- BRIEF
From the data that follows, print exactly the lines starting at the one containing "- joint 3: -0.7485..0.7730" and ending at the one containing "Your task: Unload"; include both of them and nothing more.
━━━ THE DATA ━━━
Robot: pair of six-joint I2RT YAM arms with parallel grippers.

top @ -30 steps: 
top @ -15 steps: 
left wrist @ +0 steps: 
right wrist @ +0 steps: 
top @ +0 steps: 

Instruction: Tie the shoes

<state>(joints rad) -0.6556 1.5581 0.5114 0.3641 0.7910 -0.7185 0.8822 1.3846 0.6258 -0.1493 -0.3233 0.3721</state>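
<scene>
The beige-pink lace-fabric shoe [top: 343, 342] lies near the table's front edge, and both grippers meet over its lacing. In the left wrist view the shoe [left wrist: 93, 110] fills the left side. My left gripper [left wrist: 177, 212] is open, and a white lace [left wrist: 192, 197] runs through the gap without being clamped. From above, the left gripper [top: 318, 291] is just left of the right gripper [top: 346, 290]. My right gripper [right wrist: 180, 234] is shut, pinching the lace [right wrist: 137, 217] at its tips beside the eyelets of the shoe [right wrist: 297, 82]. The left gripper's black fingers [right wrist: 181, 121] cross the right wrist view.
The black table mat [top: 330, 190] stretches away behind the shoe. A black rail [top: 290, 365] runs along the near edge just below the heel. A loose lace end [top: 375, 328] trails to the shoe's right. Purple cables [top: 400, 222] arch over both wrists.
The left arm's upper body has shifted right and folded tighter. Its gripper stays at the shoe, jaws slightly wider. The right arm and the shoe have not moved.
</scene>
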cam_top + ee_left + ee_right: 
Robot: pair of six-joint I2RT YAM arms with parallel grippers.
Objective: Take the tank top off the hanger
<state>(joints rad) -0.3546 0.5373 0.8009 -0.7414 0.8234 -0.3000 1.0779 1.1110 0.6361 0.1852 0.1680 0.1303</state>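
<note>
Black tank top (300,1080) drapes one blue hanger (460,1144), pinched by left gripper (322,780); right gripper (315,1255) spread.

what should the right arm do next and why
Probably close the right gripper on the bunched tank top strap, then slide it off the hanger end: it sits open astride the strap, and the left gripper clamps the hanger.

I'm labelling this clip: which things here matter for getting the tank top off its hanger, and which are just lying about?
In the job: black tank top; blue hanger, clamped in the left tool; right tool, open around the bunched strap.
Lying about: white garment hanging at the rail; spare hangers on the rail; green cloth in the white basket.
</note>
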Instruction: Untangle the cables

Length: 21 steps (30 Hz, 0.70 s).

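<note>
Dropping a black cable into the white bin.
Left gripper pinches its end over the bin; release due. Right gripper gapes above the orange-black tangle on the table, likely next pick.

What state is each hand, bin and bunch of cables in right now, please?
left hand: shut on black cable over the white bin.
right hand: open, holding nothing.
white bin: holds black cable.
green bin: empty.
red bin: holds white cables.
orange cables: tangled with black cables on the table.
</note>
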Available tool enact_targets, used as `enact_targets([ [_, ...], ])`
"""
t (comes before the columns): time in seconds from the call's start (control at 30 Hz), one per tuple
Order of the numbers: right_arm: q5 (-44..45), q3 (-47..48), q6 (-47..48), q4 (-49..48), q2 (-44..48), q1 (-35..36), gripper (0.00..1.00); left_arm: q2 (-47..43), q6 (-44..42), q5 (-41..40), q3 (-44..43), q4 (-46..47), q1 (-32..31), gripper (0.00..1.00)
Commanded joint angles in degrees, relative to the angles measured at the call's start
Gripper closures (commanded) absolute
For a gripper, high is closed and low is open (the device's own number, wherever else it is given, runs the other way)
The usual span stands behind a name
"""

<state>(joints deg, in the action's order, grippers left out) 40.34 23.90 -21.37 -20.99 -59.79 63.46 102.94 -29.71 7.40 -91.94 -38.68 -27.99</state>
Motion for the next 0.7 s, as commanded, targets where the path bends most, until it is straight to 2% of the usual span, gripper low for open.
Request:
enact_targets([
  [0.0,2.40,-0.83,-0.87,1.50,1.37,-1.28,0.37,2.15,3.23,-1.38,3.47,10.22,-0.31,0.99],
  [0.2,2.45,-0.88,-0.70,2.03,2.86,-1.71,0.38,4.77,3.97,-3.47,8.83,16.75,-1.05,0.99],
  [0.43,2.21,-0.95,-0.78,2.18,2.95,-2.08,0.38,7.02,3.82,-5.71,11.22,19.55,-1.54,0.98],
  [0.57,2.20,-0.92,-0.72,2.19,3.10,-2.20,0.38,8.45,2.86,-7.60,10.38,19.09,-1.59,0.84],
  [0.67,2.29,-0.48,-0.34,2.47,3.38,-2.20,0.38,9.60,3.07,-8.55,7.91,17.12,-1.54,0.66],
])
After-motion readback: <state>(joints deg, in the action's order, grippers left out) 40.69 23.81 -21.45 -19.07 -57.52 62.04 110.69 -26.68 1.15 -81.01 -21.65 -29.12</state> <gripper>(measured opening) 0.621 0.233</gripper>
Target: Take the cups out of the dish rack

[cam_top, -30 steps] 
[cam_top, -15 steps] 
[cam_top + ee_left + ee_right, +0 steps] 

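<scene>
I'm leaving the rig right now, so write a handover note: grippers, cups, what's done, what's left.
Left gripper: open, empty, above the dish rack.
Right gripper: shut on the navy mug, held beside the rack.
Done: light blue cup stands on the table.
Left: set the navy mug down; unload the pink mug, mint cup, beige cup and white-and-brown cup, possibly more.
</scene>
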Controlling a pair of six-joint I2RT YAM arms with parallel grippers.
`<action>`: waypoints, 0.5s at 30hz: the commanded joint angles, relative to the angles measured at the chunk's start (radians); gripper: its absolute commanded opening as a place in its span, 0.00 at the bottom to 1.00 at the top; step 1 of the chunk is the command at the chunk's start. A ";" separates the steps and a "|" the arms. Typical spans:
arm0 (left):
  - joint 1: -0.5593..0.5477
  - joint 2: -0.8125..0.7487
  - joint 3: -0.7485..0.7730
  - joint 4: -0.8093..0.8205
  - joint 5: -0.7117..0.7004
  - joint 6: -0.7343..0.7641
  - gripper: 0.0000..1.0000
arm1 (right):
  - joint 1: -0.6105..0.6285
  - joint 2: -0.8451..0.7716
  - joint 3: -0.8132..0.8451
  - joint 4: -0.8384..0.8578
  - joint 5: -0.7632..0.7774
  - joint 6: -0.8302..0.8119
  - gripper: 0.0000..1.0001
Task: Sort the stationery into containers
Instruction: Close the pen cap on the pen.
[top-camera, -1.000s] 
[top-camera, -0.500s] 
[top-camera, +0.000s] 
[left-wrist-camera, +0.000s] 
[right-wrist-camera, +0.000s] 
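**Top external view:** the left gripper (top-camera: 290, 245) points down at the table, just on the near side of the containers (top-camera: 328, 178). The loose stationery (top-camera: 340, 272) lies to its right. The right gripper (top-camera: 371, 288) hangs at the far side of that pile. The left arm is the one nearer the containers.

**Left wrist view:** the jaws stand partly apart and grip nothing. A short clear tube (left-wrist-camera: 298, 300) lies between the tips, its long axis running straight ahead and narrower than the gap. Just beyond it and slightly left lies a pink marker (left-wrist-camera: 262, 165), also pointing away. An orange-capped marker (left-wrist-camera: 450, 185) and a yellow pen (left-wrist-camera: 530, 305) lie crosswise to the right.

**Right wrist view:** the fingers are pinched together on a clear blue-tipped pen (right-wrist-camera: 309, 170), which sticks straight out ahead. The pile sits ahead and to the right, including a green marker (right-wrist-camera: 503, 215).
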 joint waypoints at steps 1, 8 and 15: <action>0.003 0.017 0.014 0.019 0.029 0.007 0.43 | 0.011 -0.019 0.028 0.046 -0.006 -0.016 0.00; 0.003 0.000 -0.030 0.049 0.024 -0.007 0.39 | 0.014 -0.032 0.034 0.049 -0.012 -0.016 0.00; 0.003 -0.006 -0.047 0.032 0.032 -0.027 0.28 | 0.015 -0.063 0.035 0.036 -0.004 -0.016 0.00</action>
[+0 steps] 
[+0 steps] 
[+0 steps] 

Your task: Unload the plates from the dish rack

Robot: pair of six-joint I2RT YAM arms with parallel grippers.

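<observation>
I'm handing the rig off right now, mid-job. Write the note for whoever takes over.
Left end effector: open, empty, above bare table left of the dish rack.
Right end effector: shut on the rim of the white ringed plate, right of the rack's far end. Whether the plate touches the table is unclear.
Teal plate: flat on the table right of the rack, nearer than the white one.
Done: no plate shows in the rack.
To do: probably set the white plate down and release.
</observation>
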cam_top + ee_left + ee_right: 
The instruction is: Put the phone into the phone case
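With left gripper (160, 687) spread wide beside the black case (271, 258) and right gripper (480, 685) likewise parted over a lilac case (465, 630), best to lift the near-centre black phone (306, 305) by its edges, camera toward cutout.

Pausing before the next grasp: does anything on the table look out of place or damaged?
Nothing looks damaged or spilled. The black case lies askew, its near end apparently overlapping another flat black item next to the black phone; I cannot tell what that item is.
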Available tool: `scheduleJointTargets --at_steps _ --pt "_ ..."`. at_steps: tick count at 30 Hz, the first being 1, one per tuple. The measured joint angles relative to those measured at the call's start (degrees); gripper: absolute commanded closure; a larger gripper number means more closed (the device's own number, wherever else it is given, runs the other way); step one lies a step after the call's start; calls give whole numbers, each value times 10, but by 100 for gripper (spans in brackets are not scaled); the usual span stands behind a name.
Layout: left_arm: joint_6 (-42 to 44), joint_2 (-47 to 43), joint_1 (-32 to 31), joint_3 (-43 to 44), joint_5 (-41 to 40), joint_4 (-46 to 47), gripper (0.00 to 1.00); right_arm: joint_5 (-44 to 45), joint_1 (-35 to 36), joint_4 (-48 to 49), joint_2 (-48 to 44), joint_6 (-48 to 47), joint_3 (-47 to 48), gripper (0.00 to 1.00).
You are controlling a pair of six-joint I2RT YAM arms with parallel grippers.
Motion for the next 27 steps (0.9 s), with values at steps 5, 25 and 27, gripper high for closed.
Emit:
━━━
- TASK OUTPUT
  - joint 3: -0.7485..0.7730
  - joint 4: -0.8093..0.8205
  - joint 5: -0.7117..0.7004
  - joint 6: -0.7343..0.7641
  - gripper: 0.0000..1.0000
arm1 (right):
  - joint 1: -0.6105..0.6285
  - joint 2: -0.8451..0.7716
  - joint 3: -0.8132..0.8451
  - joint 4: -0.8384..0.8578
  - joint 5: -0.7632..0.7774
  - joint 6: -0.8302..0.8119
  - gripper: 0.0000..1.0001
Task: Sort the stationery into containers
Instruction: Close the pen cap on the pen.
[top-camera, -1.000s] 
[top-camera, -0.500s] 
[top-camera, +0.000s] 
[left-wrist-camera, +0.000s] 
[right-wrist-camera, +0.000s] 
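**Top external view:** the left gripper (top-camera: 290, 245) points down at the table, just on the near side of the containers (top-camera: 328, 178). The loose stationery (top-camera: 340, 272) lies to its right. The right gripper (top-camera: 371, 288) hangs at the far side of that pile. The left arm is the one nearer the containers.

**Left wrist view:** the jaws stand partly apart and grip nothing. A short clear tube (left-wrist-camera: 298, 300) lies between the tips, its long axis running straight ahead and narrower than the gap. Just beyond it and slightly left lies a pink marker (left-wrist-camera: 262, 165), also pointing away. An orange-capped marker (left-wrist-camera: 450, 185) and a yellow pen (left-wrist-camera: 530, 305) lie crosswise to the right.

**Right wrist view:** the fingers are pinched together on a clear blue-tipped pen (right-wrist-camera: 309, 170), which sticks straight out ahead. The pile sits ahead and to the right, including a green marker (right-wrist-camera: 503, 215).
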 joint waypoints at steps 1, 8 and 15: <action>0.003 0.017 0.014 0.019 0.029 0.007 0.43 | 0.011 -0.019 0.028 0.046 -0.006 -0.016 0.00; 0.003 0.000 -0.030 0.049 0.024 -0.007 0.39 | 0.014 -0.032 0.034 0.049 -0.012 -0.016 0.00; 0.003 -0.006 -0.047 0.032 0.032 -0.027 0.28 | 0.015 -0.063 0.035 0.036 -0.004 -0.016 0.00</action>
[+0 steps] 
[+0 steps] 
[+0 steps] 

Your task: Unload the plates from the dish rack

No additional answer is needed.